All lines below must be repeated exactly, with the pictures omitted.
━━━━━━━━━━━━━━━━
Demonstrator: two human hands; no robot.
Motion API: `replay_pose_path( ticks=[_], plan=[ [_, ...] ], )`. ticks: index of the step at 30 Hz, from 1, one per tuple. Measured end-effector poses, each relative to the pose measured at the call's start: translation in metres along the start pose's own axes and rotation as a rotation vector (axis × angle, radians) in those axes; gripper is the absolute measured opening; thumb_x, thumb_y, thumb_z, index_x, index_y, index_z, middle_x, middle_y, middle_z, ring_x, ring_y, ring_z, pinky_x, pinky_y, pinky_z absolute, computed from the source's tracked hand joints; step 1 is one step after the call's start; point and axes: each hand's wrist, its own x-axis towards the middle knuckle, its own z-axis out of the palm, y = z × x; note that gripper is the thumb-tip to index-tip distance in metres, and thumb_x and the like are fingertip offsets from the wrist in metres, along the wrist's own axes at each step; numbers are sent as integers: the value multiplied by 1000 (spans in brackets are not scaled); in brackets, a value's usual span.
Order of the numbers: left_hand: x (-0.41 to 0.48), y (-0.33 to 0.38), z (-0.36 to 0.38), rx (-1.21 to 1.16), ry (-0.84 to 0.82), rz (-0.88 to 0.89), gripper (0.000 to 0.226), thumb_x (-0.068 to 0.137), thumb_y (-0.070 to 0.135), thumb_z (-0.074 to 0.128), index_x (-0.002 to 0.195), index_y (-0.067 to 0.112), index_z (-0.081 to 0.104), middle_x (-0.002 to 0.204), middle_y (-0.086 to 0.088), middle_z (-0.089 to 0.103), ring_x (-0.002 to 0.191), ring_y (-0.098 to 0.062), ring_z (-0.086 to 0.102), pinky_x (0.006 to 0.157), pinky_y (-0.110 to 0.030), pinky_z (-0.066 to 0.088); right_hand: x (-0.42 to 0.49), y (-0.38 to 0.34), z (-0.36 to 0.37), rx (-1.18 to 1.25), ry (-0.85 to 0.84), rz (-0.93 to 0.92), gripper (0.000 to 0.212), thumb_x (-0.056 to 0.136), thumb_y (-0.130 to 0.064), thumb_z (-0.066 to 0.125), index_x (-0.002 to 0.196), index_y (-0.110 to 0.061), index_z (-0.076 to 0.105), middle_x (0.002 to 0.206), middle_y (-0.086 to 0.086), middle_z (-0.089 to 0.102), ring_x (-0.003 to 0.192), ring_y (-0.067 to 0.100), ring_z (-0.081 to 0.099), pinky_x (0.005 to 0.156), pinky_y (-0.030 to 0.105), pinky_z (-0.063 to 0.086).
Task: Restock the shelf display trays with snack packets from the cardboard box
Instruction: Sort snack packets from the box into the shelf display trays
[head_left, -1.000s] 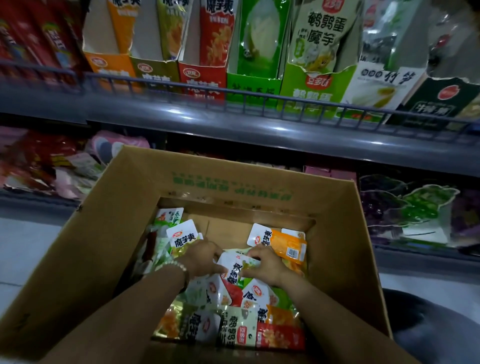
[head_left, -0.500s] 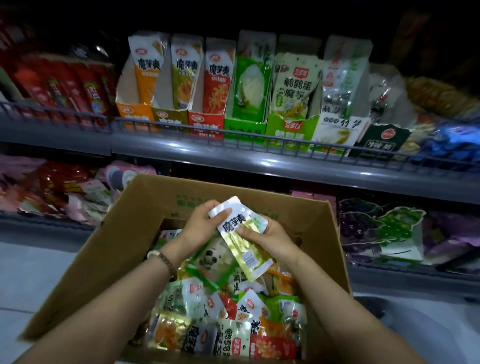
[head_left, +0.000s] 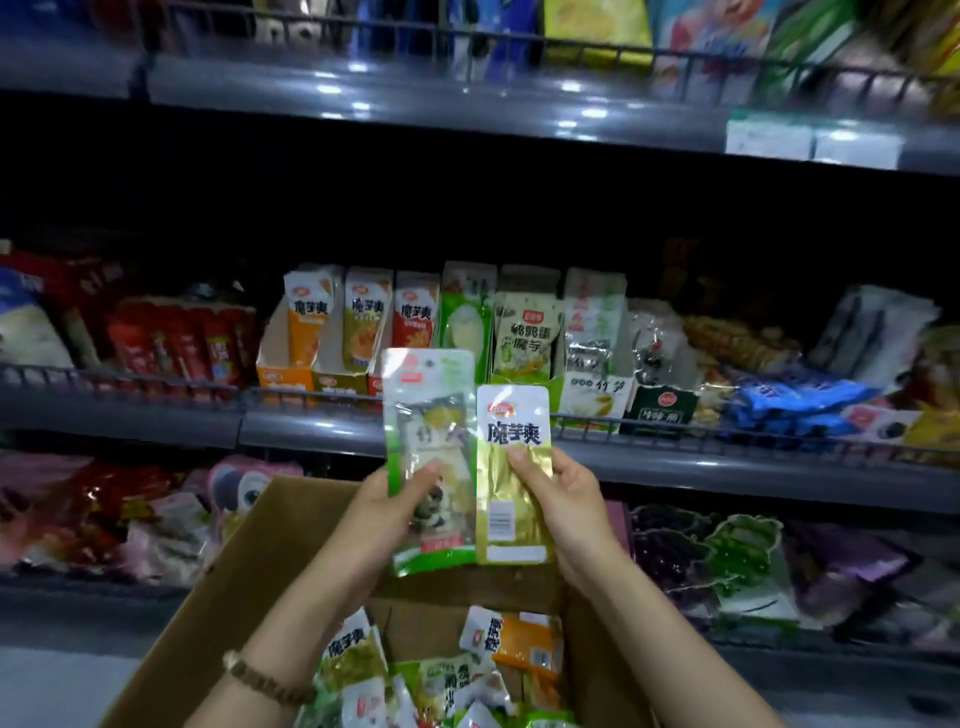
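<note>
A dimly lit shop aisle. Beyond my left hand (head_left: 384, 514), which grips a green packet (head_left: 431, 415), and my right hand (head_left: 566, 499), which grips a gold packet (head_left: 511, 426), runs a grey metal shelf (head_left: 727, 462) with a low wire rail (head_left: 130, 376). It is packed with snacks standing in printed cardboard display trays (head_left: 283, 382). Above my hands, a higher shelf (head_left: 363, 93) carries pale tags (head_left: 810, 140) on its front edge, too blurred to read. Either side of my hands are more bagged goods (head_left: 727, 551). Beneath them is an open cardboard box (head_left: 249, 571) of loose snack packets (head_left: 524, 639).
</note>
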Motion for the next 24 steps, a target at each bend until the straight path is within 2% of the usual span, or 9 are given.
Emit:
replay_pose_path(
  ticks=[3,7,9,11,12,15,18,21,24],
  plan=[
    [-1,8,1,68,44,53,18,99,23,42,90,26,57,79,10,67,57,10,63,49,-5,45,-7,-5,3,-38,31,-36,13,87,-20,65,99,-18,69,94,1,75,93,20,69,85,34,53],
    [0,10,13,160,18,107,25,101,31,30,106,31,54,90,19,62,71,17,58,57,2,41,-7,-16,29,-111,67,-114,9,91,-19,61,88,-19,69,83,-4,74,77,6,68,67,18,50],
    [2,10,14,135,2,91,25,98,40,30,107,35,53,102,13,65,86,10,62,76,-8,48,-6,-19,47,-189,60,-130,12,93,-22,57,89,-19,68,86,-6,72,75,-3,64,66,14,47],
    [2,10,16,76,-16,74,31,90,52,31,113,41,48,115,11,60,106,-3,57,96,-26,45,-5,-22,69,-135,9,-84,25,94,-30,53,111,-18,66,105,-6,69,92,-2,63,76,14,47],
    [2,10,16,62,-20,84,37,86,56,33,118,43,45,118,14,56,111,-4,53,99,-28,41,-5,-23,78,-65,-16,-20,33,94,-36,50,120,-20,62,114,-7,66,102,2,60,84,17,47],
    [4,11,8,-52,19,81,39,85,46,47,123,36,47,115,12,61,107,-6,58,90,-24,46,-1,-30,98,172,-123,149,39,94,-50,38,115,-28,62,109,-6,69,101,10,64,85,26,50],
    [7,13,-21,-97,130,61,17,95,21,48,106,27,60,92,7,71,82,-5,69,63,-14,52,11,-35,110,335,-164,212,34,99,-35,39,120,-18,59,104,2,71,97,17,67,80,29,56],
    [10,18,-55,-41,225,59,11,92,21,57,100,22,65,89,-1,75,79,-14,72,62,-21,54,25,-38,116,109,-182,112,33,97,-20,49,130,-20,48,118,7,65,106,22,64,92,38,52],
    [13,27,-86,20,239,79,11,86,20,65,97,22,67,90,-3,75,81,-19,72,64,-29,56,39,-49,118,-66,-232,-56,50,94,-11,54,135,-33,35,116,0,64,102,16,64,81,30,57]
  ],
)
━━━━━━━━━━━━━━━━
SOLUTION TO THIS PROBLEM.
Demonstrator: two human hands; no robot.
Motion API: `replay_pose_path( ticks=[_], plan=[ [_, ...] ], )`. ticks: index of the step at 30 Hz, from 1, one per tuple. Measured end-effector poses, each relative to the pose measured at the call's start: translation in metres along the start pose's own axes and rotation as a rotation vector (axis × angle, radians) in those axes; gripper is the absolute measured opening; thumb_x, thumb_y, thumb_z, index_x, index_y, index_z, middle_x, middle_y, middle_z, ring_x, ring_y, ring_z, pinky_x, pinky_y, pinky_z absolute, computed from the source's tracked hand joints; step 1 is one step after the call's start; point and axes: each hand's wrist, its own x-axis towards the middle knuckle, its own z-axis out of the palm, y = z × x; note that gripper is the thumb-tip to index-tip distance in metres, and thumb_x and the like are fingertip offsets from the wrist in metres, along the wrist's own axes at each step; numbers are sent as integers: the value multiplied by 1000 (spans in brackets are not scaled); in brackets, a value's usual span.
Order of the numbers: left_hand: x (-0.41 to 0.48), y (-0.33 to 0.38), z (-0.36 to 0.38), rx (-1.21 to 1.16), ry (-0.84 to 0.82), rz (-0.88 to 0.89), gripper (0.000 to 0.226), thumb_x (-0.068 to 0.137), thumb_y (-0.070 to 0.135), thumb_z (-0.074 to 0.128), index_x (-0.002 to 0.195), index_y (-0.067 to 0.112), index_z (-0.081 to 0.104), middle_x (-0.002 to 0.204), middle_y (-0.086 to 0.088), middle_z (-0.089 to 0.103), ring_x (-0.002 to 0.191), ring_y (-0.098 to 0.062), ring_z (-0.086 to 0.102), pinky_x (0.006 to 0.157), pinky_y (-0.110 to 0.030), pinky_z (-0.066 to 0.088); right_hand: x (-0.42 to 0.49), y (-0.38 to 0.34), z (-0.36 to 0.37), rx (-1.18 to 1.25), ry (-0.85 to 0.84), rz (-0.93 to 0.92), gripper (0.000 to 0.212), thumb_x (-0.056 to 0.136), thumb_y (-0.130 to 0.064), thumb_z (-0.066 to 0.125), index_x (-0.002 to 0.196), index_y (-0.110 to 0.061), index_z (-0.076 to 0.105), middle_x (0.002 to 0.206), middle_y (-0.086 to 0.086), middle_z (-0.089 to 0.102), ring_x (-0.003 to 0.192), ring_y (-0.067 to 0.100), ring_z (-0.081 to 0.099), pinky_x (0.005 to 0.156), pinky_y (-0.030 to 0.105), pinky_z (-0.063 to 0.086).
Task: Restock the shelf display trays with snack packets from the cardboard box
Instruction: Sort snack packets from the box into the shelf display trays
[head_left, -1.000s] 
[head_left, -0.500s] 
[head_left, +0.000s] 
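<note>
A dimly lit shop aisle. Beyond my left hand (head_left: 384, 514), which grips a green packet (head_left: 431, 415), and my right hand (head_left: 566, 499), which grips a gold packet (head_left: 511, 426), runs a grey metal shelf (head_left: 727, 462) with a low wire rail (head_left: 130, 376). It is packed with snacks standing in printed cardboard display trays (head_left: 283, 382). Above my hands, a higher shelf (head_left: 363, 93) carries pale tags (head_left: 810, 140) on its front edge, too blurred to read. Either side of my hands are more bagged goods (head_left: 727, 551). Beneath them is an open cardboard box (head_left: 249, 571) of loose snack packets (head_left: 524, 639).
</note>
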Motion for the next 24 steps, a target at each bend until the straight path is within 2% of the usual span, or 9 are given.
Emit:
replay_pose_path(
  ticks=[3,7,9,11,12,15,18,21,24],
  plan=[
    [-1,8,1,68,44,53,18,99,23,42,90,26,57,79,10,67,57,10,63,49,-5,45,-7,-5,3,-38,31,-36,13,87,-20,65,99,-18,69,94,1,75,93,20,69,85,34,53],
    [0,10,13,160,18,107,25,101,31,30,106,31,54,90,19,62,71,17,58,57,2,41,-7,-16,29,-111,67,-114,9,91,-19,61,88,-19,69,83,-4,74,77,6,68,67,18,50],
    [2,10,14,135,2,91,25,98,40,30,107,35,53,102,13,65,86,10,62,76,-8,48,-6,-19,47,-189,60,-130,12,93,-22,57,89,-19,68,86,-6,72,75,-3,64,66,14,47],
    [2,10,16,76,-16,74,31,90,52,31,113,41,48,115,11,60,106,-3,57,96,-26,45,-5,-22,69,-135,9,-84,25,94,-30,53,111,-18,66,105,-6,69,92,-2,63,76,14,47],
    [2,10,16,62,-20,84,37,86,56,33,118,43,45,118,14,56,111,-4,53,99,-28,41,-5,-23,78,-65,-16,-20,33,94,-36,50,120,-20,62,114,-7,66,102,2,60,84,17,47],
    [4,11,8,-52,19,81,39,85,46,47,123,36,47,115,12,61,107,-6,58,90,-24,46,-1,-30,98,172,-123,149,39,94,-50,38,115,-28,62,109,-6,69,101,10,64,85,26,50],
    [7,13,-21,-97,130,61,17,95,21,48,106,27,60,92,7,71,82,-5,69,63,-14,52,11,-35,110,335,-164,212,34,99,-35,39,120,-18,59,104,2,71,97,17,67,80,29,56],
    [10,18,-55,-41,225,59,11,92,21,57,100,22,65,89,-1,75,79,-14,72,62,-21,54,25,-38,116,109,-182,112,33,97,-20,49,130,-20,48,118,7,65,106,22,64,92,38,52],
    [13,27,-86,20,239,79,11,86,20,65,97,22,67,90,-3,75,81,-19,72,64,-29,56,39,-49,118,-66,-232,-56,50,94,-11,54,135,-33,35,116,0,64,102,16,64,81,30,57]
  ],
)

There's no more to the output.